Frank Cammarata, 73, is a bodybuilder who regularly would be able to bench press 300 pounds, and do 78 pushups and 20 pull-ups.
But last winter he started to experience sudden bouts of shortness of breath. He was unusually tired and dizzy at times, and his vision was blurred when he was at the gym and doing his usual daily activities. He also found that he had to take a rest shortly after starting to shovel snow last winter, and says he felt as if he was about to pass out from going up even a short flight of stairs.
“I thought it might just be my age catching up with me, or perhaps that it could be my heart,” says Cammarata of Meriden, Conn.
He visited several doctors for check-ups about his persisting symptoms, including several cardiologists, but they all gave him a clean bill of health.
Cammarata recalls that he was often nicknamed “Dr. Google” by his various physicians, based on the extensive online research he would do before his doctor appointments in the hunt for answers to his unexplained symptoms. Even a trip to his local Emergency Room, advanced blood tests, electrocardiograms, echocardiograms, and other tests turned up nothing unusual.
But his family medicine physician, Dr. Alex Faustin, a graduate of UConn School of Medicine, recommended that Cammarata further pursue his symptoms at Connecticut’s academic medical center, UConn Health. So Cammarata called UConn Health, asking for “a heart doctor with a lot of experience.”
He was connected with interventional cardiologist Dr. Aseem Vashist, associate professor of medicine at the Calhoun Cardiology Center at UConn Health.
“Dr. Vashist was the first heart doctor that truly listened to me fully,” said Cammarata. “Despite all previous heart tests being negative, Dr. Vashist told me he was going to take my reported heart symptoms very seriously.”
To confirm whether Cammarata had any hidden heart blockages that could be causing his symptoms, Vashist performed a minimally invasive radial access heart angiogram through the artery in his wrist at UConn Health’s Cardiac Catheterization Laboratory.
The angiogram revealed that Cammarata did indeed have significant atherosclerosis, including a 90 percent complex blockage involving the bifurcation branch of a major heart artery, putting him at risk for a heart attack at any time.
Due to the complex location of the heart blockage, Vashist said he was most likely a candidate for open-heart surgery known as coronary-artery bypass surgery.
But Cammarata asked, “Is there a Plan B?” Complications or a long recovery period were possibilities he wanted to avoid. He wanted to be able to continue taking care of his wife Nancy, who has advanced adrenal cancer.
So Vashist and his team placed two cardiac stents via the wrist to prop open Cammarata’s blocked heart artery, helping him avoid invasive bypass surgery.
“Dr. Vashist really listened to me and to my ongoing symptoms,” says Cammarata. “His suspicions about a possible heart blockage were spot on.

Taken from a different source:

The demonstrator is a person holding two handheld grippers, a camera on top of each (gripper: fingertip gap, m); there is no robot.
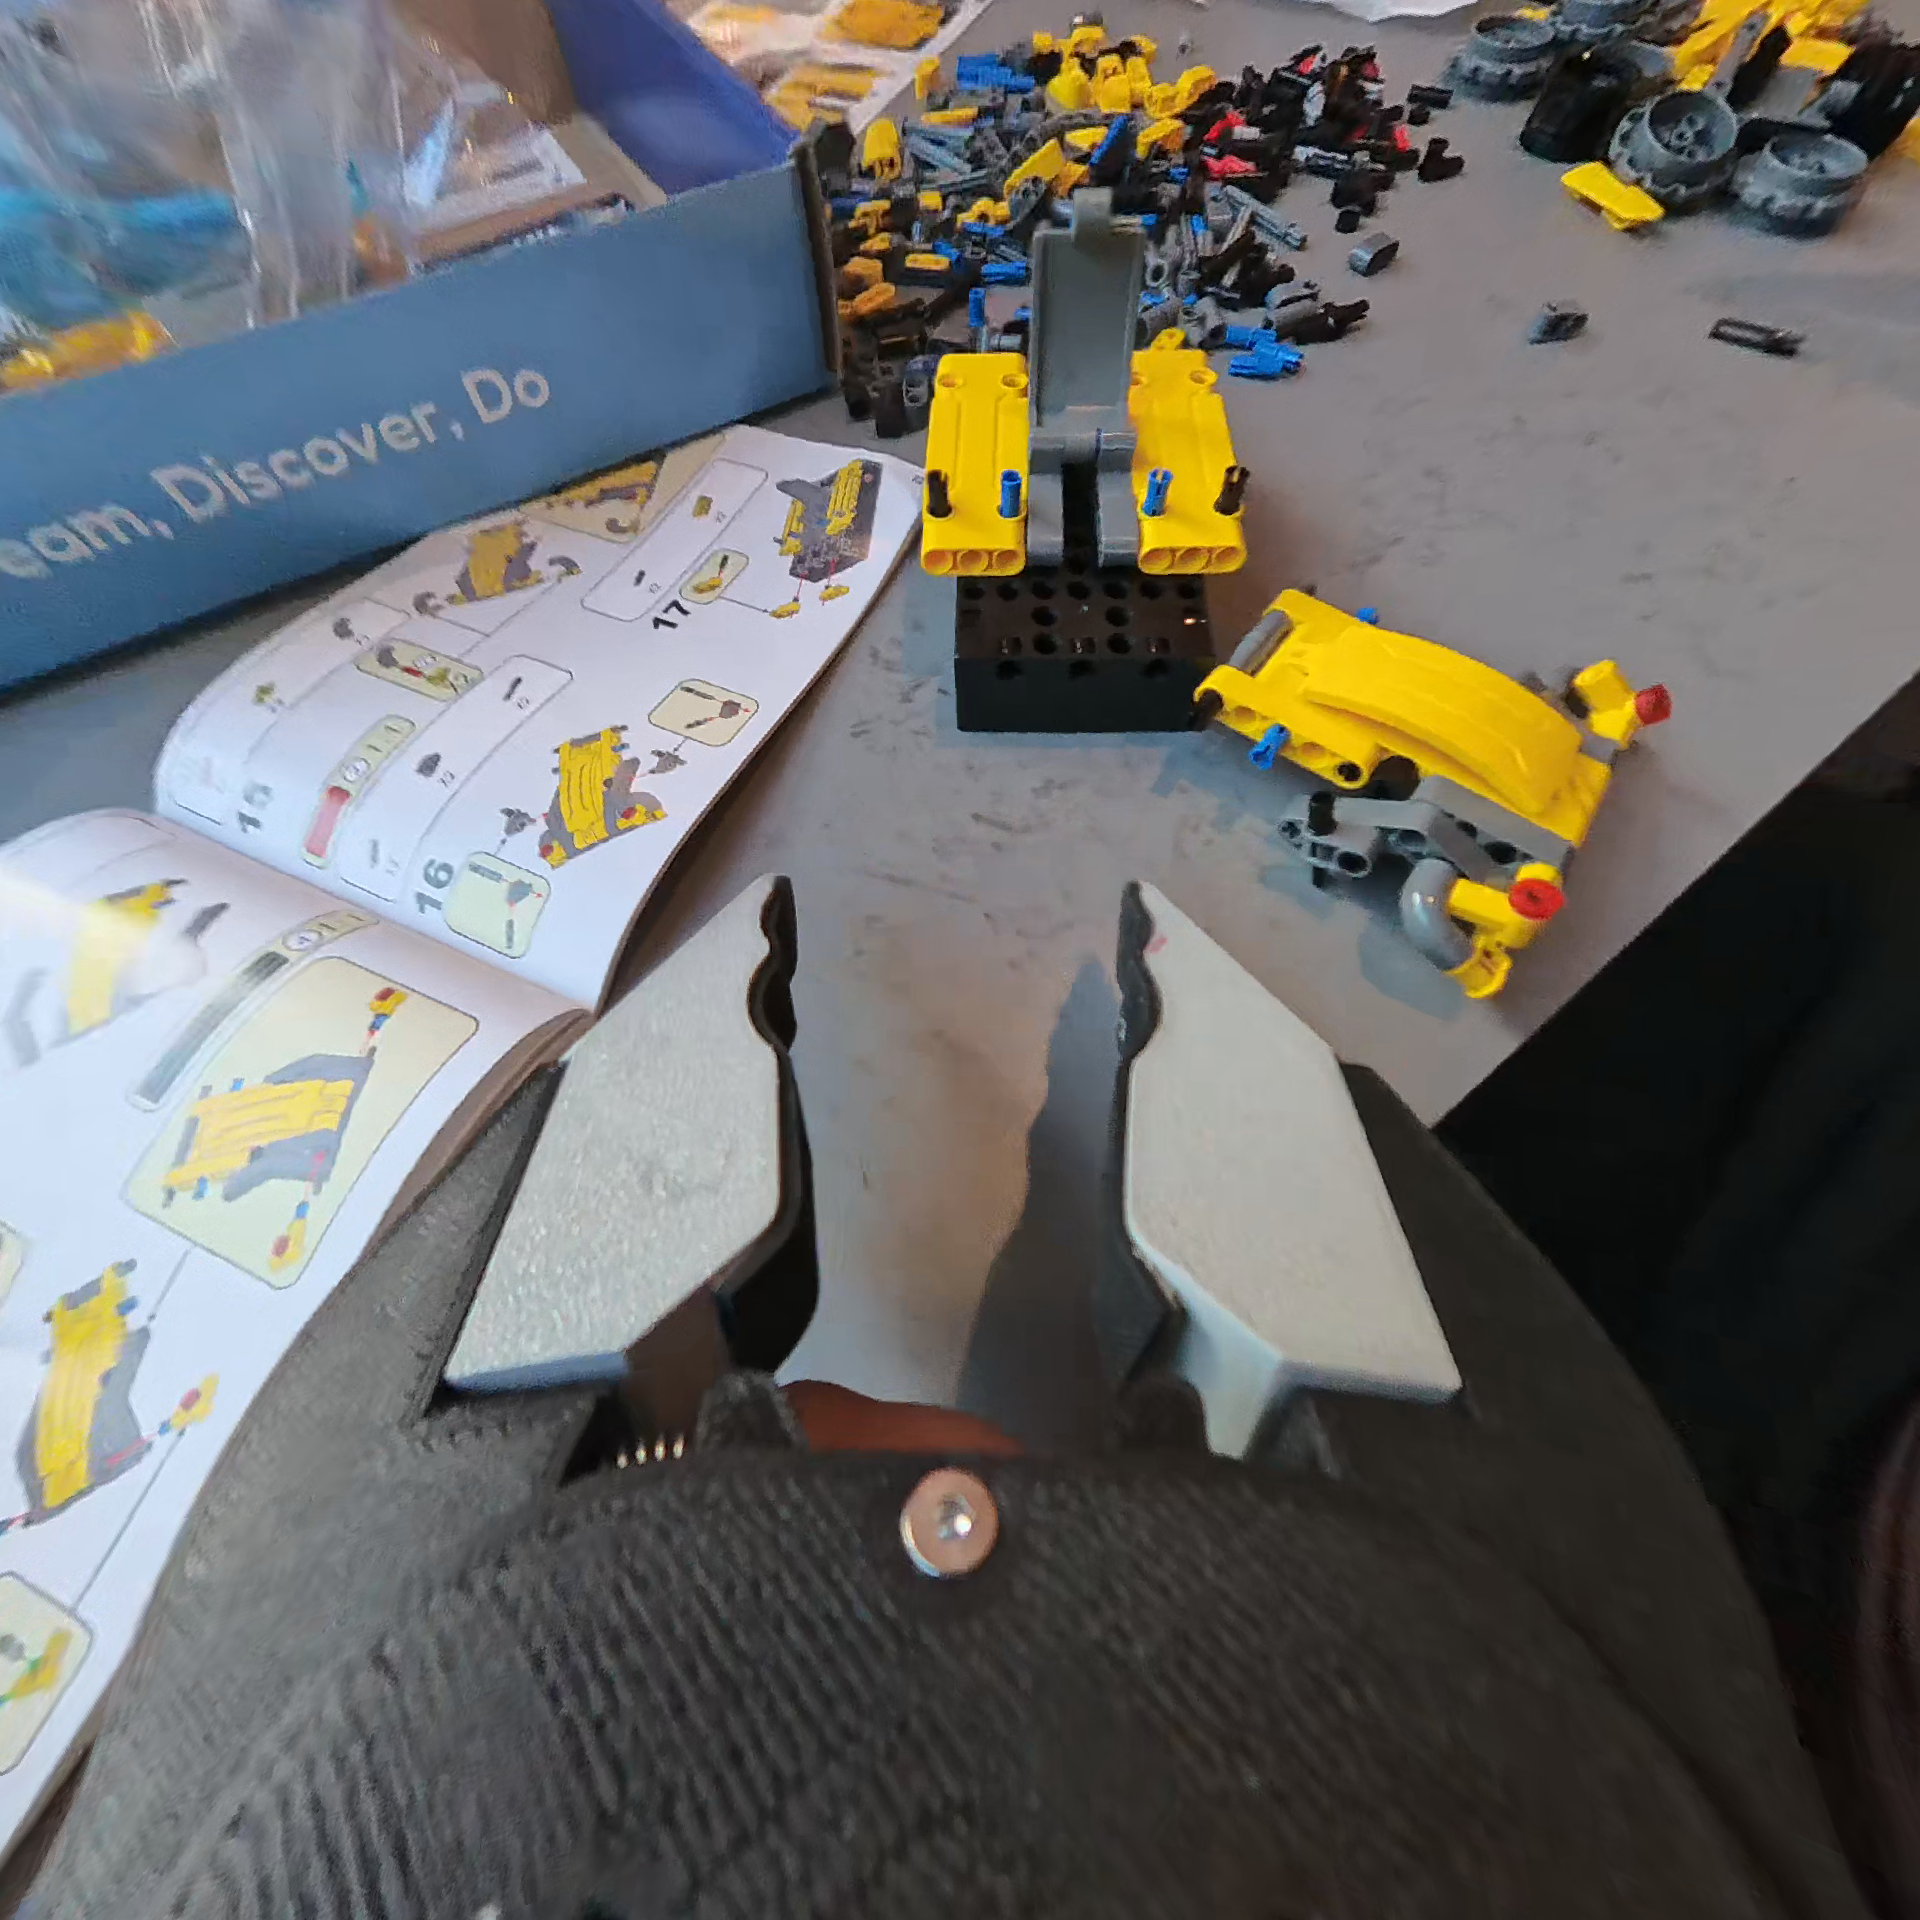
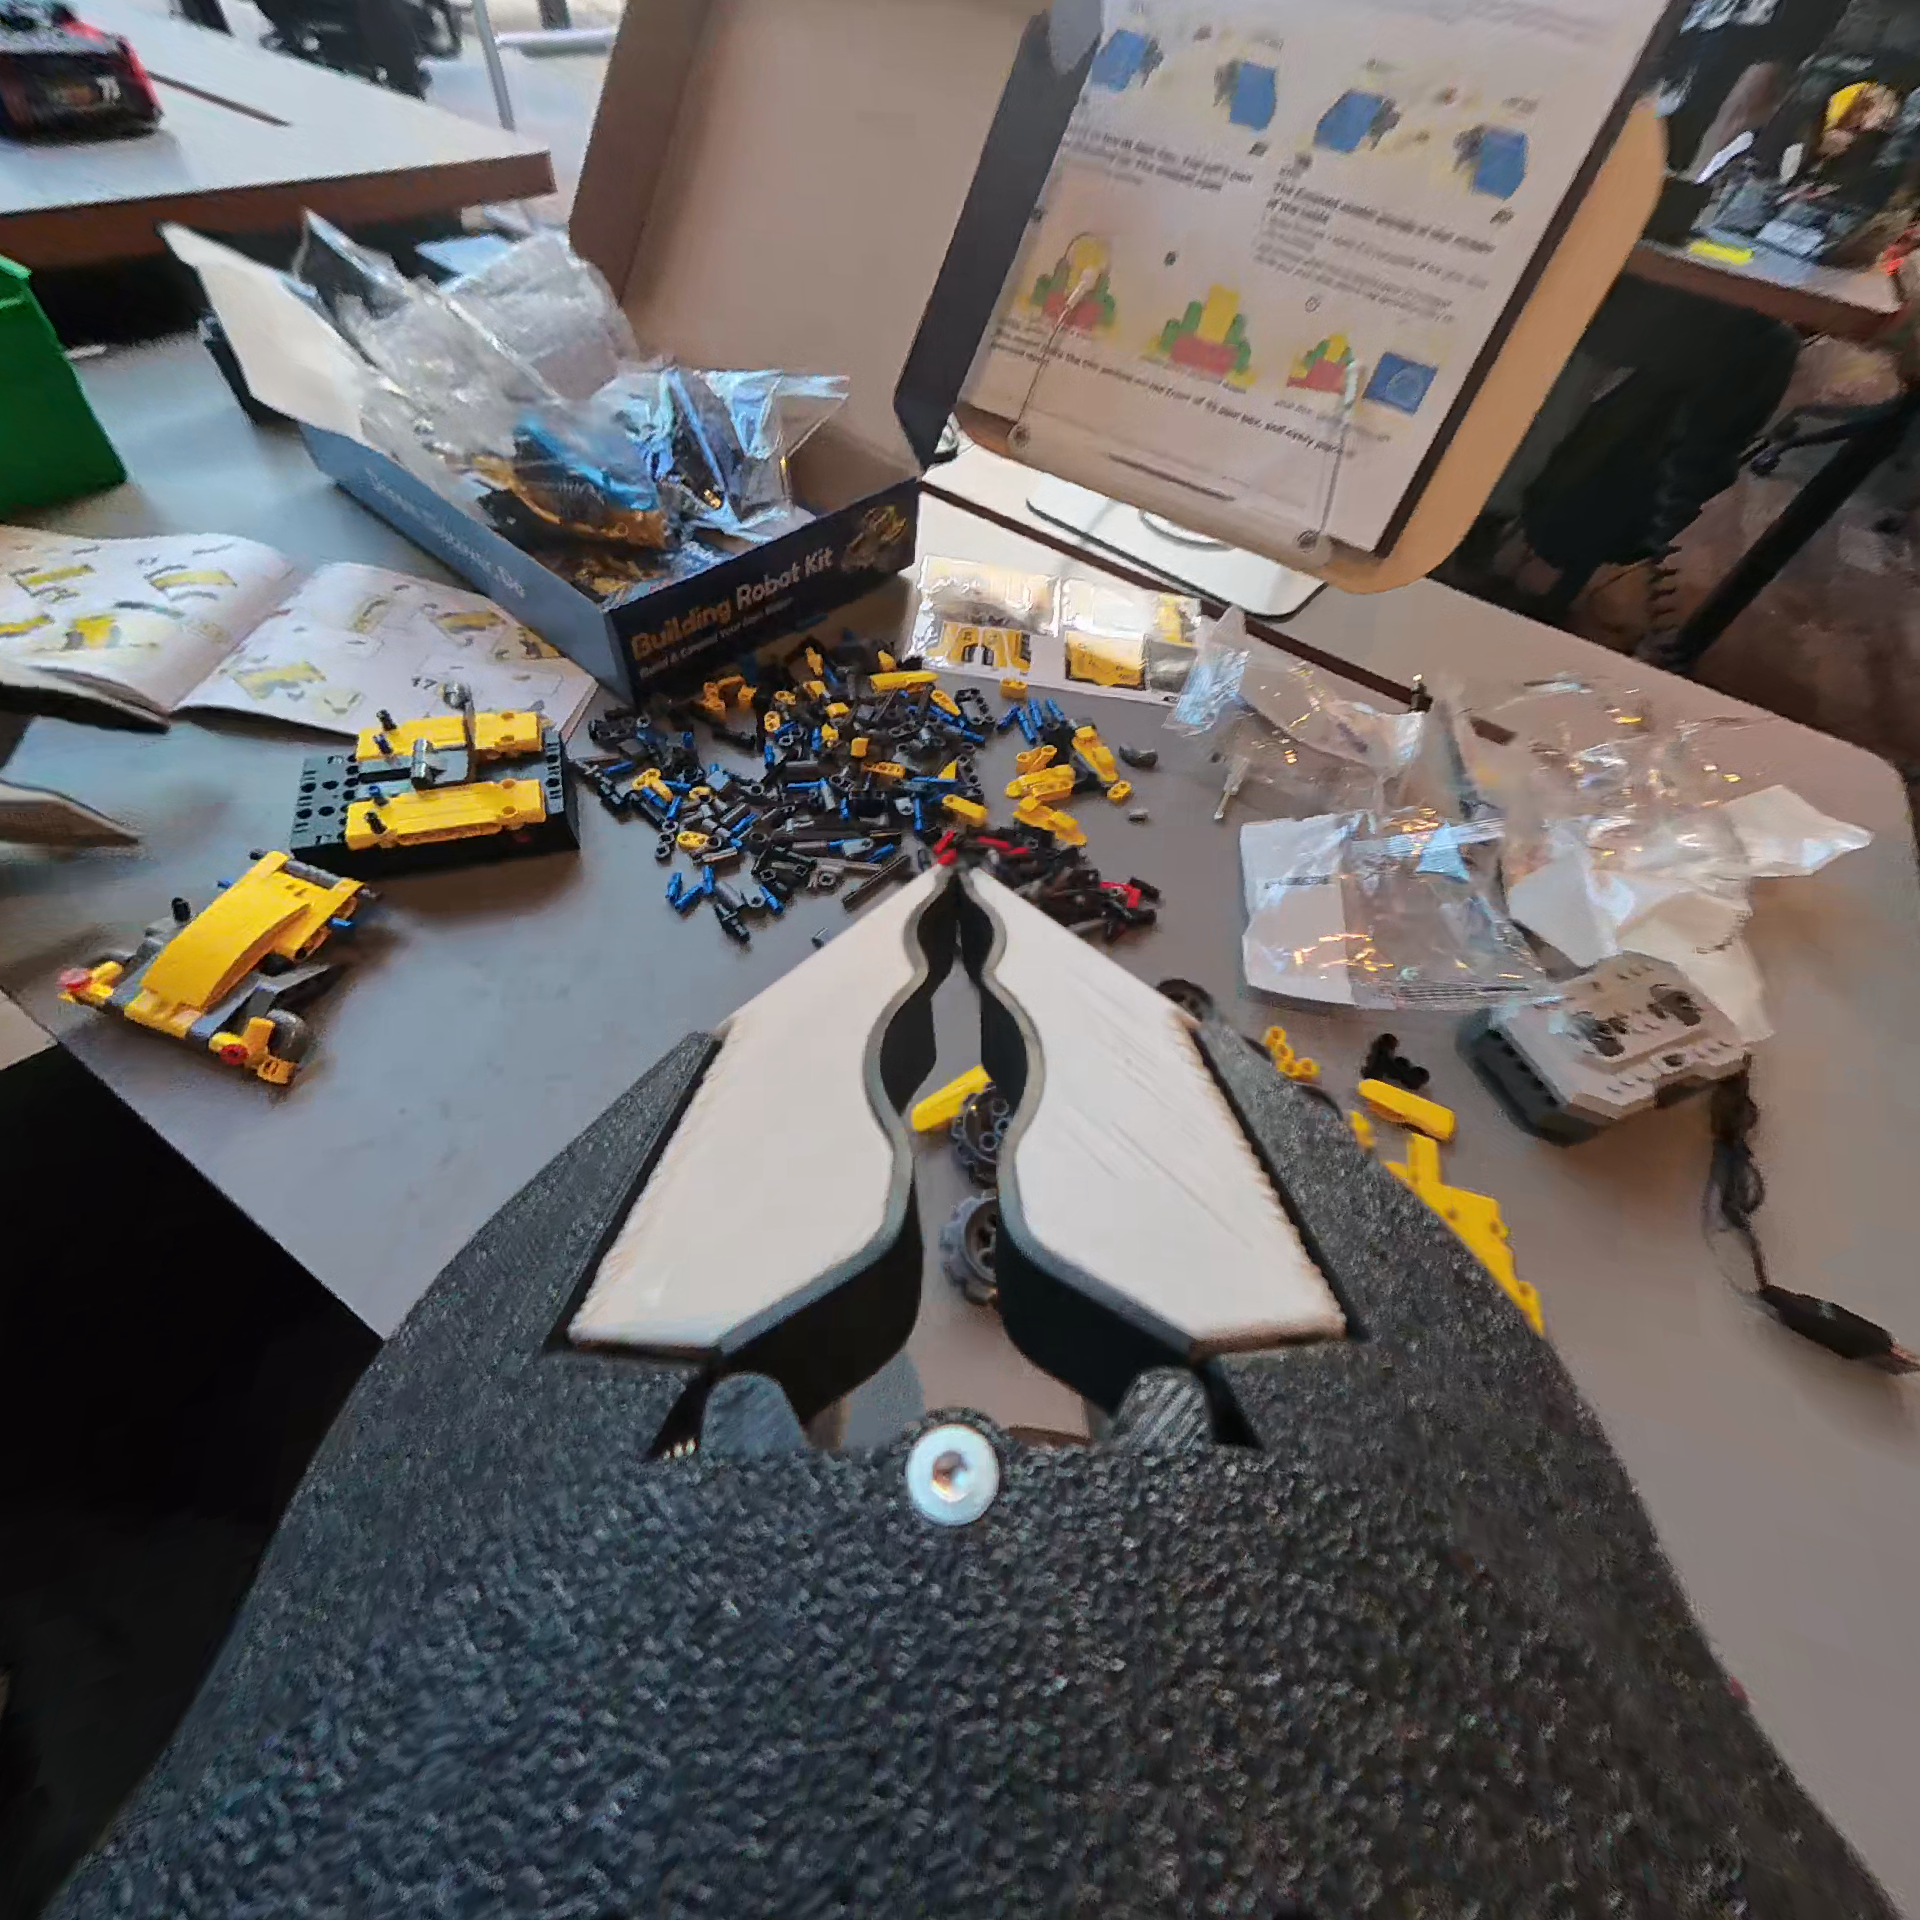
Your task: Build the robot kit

“Finding a doctor who listens and has experience is really important,” he adds. “I am very happy that Dr. Vashist was a thoughtful listener and proactively saved my life.”
A follow-up stress test has confirmed that Cammarata now has normal heart function.
“His story embodies the advanced and compassionate care we provide here at UConn Health,” says Vashist.
Cammarata says he hopes that speaking about his case can help others. “I hope my experience might motivate someone to pursue persistent symptoms despite tests that may indicate nothing seems wrong,” he says. “My story is good lesson to everyone. Always listen to your body. You know it best, so stick with your instincts.”